My children loved Veggie Tales. As parents, it was nice having a show for them to watch that we trusted, and they enjoyed. A few years ago, however, I was surprised to read Phil Vischer, the show’s creator, publicly criticizing his own wildly popular program. He said, “Wait a minute, did I just spend ten years persuading kids to behave Christianly without teaching them Christianity?” Vischer was noting the distinction between moral principles and saving faith and had concluded that his show focused on the former while ignoring the latter.
I like morality. If you give me a choice between a moral neighbor and an immoral neighbor, I’m going to choose the moral neighbor every single time. I’ve taught middle and high school students for five years. I’d much rather have a class full of moral students. Trust me, it makes life easier on everyone. But here’s something that may surprise you: morality doesn’t save.
In Acts 10, we meet a man named Cornelius. He’s a high-ranking Roman military officer and is described as “a devout man who feared God with all his household, gave alms generously to the people, and prayed continually to God” (v. 2). He’s a surprising figure—a Gentile who worshipped Israel’s God. Cornelius was the kind of dude you hoped would pick your kid to be on his Little League team. You would be happy if your kids hung out with his kids. You’d be thrilled if Cornelius lived next door.

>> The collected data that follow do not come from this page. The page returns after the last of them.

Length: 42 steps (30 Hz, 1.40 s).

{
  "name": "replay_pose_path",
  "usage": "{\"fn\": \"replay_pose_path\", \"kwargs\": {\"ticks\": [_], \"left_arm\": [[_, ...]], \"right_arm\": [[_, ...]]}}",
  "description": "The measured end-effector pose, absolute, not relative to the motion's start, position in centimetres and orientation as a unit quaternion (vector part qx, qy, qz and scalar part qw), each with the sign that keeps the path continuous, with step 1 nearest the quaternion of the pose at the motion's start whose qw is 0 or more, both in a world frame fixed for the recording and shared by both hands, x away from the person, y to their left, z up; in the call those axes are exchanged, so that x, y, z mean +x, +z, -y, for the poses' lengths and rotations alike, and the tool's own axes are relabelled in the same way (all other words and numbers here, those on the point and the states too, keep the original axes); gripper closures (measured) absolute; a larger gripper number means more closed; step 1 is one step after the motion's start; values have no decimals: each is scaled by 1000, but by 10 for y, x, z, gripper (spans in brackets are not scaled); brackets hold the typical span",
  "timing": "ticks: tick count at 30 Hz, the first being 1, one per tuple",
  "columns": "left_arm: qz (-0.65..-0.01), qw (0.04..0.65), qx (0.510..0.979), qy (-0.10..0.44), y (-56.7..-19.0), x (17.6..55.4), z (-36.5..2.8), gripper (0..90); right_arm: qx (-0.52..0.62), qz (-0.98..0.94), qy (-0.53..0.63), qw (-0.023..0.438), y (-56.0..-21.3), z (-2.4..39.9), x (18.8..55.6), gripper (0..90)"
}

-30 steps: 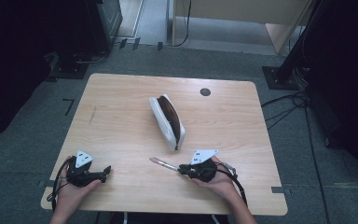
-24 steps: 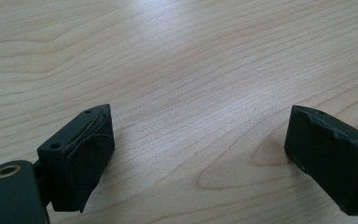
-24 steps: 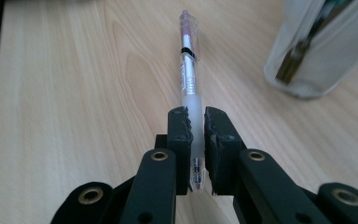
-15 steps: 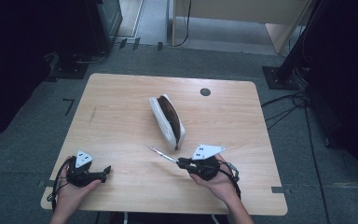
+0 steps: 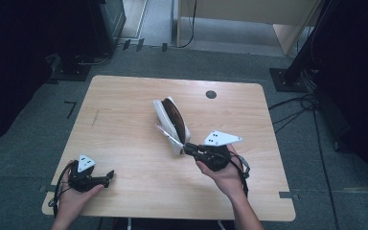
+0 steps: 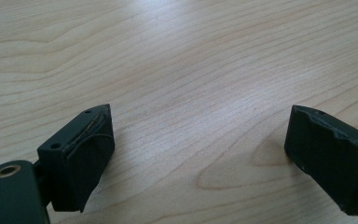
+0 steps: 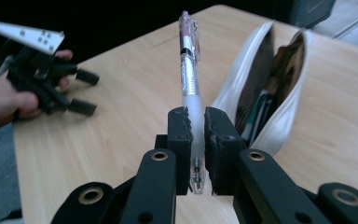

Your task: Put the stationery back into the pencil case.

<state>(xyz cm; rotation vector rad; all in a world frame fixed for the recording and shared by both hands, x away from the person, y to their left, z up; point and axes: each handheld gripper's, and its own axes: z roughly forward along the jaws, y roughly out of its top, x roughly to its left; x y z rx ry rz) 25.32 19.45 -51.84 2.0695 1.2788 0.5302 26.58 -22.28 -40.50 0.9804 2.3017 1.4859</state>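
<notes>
The right gripper [image 7: 195,122] is clamped on a clear pen [image 7: 190,79], held beside the white pencil case [image 5: 171,119] at the middle of the wooden table [image 5: 124,120]. The case lies with its mouth open; pens and a dark lining show inside. The left gripper [image 5: 106,178] rests at the near left corner of the table, its jaws spread wide over bare wood. A small round black disc [image 5: 211,94] sits near the far edge, well apart from the case.
</notes>
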Motion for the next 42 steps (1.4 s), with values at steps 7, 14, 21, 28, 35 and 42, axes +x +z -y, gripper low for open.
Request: {"fn": "replay_pose_path", "kwargs": {"ticks": [7, 14, 21, 28, 35, 42], "left_arm": [[-487, 321, 787, 202, -519, 253, -194, 86], [-487, 320, 787, 202, -518, 253, -194, 86], [-487, 321, 787, 202, -519, 253, -194, 86], [-487, 320, 787, 202, -519, 253, -194, 86], [-487, 320, 787, 203, -518, 253, -194, 86], [-487, 320, 787, 202, -518, 253, -194, 86]], "right_arm": [[366, -762, 513, 145, -390, 226, 279, 815], [397, -756, 490, 173, -387, 219, 293, 815], [418, -762, 456, 193, -383, 207, 310, 814], [432, -774, 417, 202, -380, 200, 325, 814], [439, -794, 371, 197, -382, 194, 338, 812], [438, -806, 347, 196, -382, 186, 345, 811]]}}
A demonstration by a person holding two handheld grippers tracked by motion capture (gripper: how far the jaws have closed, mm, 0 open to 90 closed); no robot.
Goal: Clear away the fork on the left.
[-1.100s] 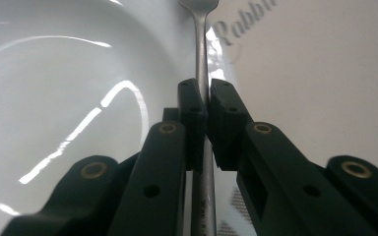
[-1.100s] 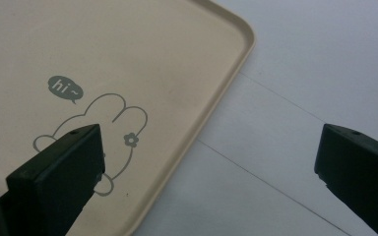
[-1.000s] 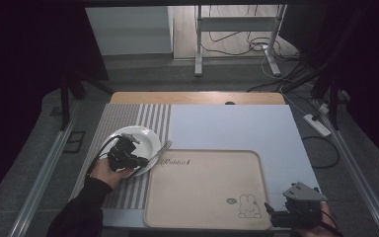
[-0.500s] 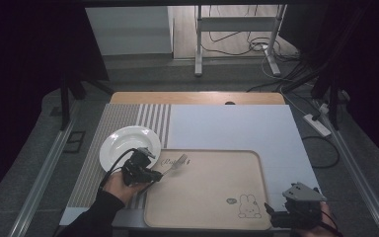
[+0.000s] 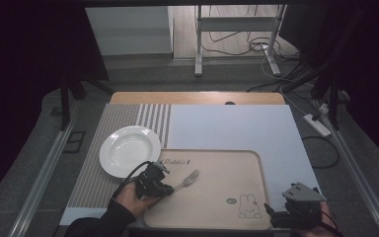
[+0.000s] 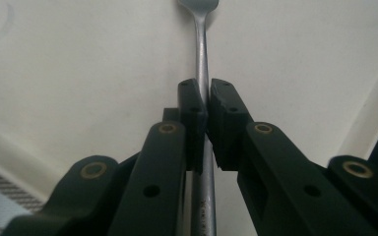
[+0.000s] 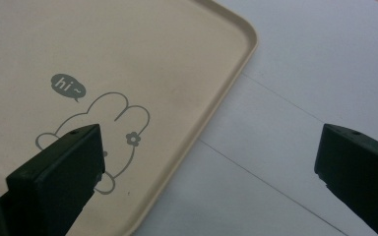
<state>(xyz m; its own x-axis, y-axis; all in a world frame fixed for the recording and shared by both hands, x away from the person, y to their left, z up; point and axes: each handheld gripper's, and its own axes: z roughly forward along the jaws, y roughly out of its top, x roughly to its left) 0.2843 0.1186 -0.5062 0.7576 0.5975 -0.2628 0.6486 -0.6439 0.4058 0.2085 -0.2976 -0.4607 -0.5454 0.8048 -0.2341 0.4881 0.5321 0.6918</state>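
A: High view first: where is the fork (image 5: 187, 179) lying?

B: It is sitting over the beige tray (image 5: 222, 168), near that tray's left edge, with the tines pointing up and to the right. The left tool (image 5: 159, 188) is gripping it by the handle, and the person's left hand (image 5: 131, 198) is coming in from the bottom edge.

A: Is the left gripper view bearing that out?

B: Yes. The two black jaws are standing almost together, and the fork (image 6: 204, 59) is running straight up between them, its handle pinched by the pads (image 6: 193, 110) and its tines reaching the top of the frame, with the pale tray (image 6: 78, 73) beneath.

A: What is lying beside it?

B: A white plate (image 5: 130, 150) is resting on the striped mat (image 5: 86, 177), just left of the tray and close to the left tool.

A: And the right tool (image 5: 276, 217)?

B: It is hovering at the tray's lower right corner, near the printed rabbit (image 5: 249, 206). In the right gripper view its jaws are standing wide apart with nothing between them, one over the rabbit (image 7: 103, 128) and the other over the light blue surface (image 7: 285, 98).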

But Cornelius wasn’t saved. In fact, that’s what Acts 10 is all about. While he was clearly seeking God based on the knowledge available to him, he still lacked salvation. Acts 10 documents the story of God sending Peter to tell Cornelius and his household about Christ. Peter preached the gospel—explaining how Christ came to die and be raised for his forgiveness—and Cornelius responded in faith. By the end of the chapter, Cornelius is a baptized, Spirit-filled follower of Christ. Cornelius was not forgiven until he believed the message Peter delivered. His morality was useless to save him.
This message about the uselessness of morality to save is one we struggle to grasp. But here’s the key truth that may help us understand it: the righteousness that God demands is always more than any sinful human being can achieve. We’re used to comparing ourselves to other people and gaining assurance that we’re not as bad as those folks. But the Bible calls us to a higher standard. “You therefore must be perfect, as your heavenly Father is perfect” (Matthew 5:48). We were created to image God. The standard has never been the person standing next to us; it’s always been God.
I meet moral people all the time who are not Christians. Some of those folks are so moral that I feel insecure about my own character in comparison. But here’s the lesson Jesus keeps driving home: “Those who are well have no need of a physician, but those who are sick. I have not come to call the righteous but sinners to repentance” (Luke 5:31-32). We need Jesus because Jesus is the only one who has ever met the standard of God’s righteousness. We need Jesus because Jesus is the only one who made atonement for all the times we failed to be righteous enough. Salvation never came by morality. Salvation comes through Christ alone.
A lot of us operate with what I call “funeral theology.” Whenever someone dies, we begin searching for something good to say. No one likes to entertain the possibility that the person we love who just passed away might not be where we want them to be. So, we take comfort in all the good things they’ve done. And to be honest, for most people, we can find some nice things to say. Bob sure loved his grandkids. Susan had the kindest heart. Terry worked hard for one company for fifty years!
God offers us a surer hope. You don’t have to leave people guessing at your funeral. If you have Christ, you have salvation. You have his righteousness, his sacrificial death, and his resurrection hope. Don’t trust morality. Trust Christ.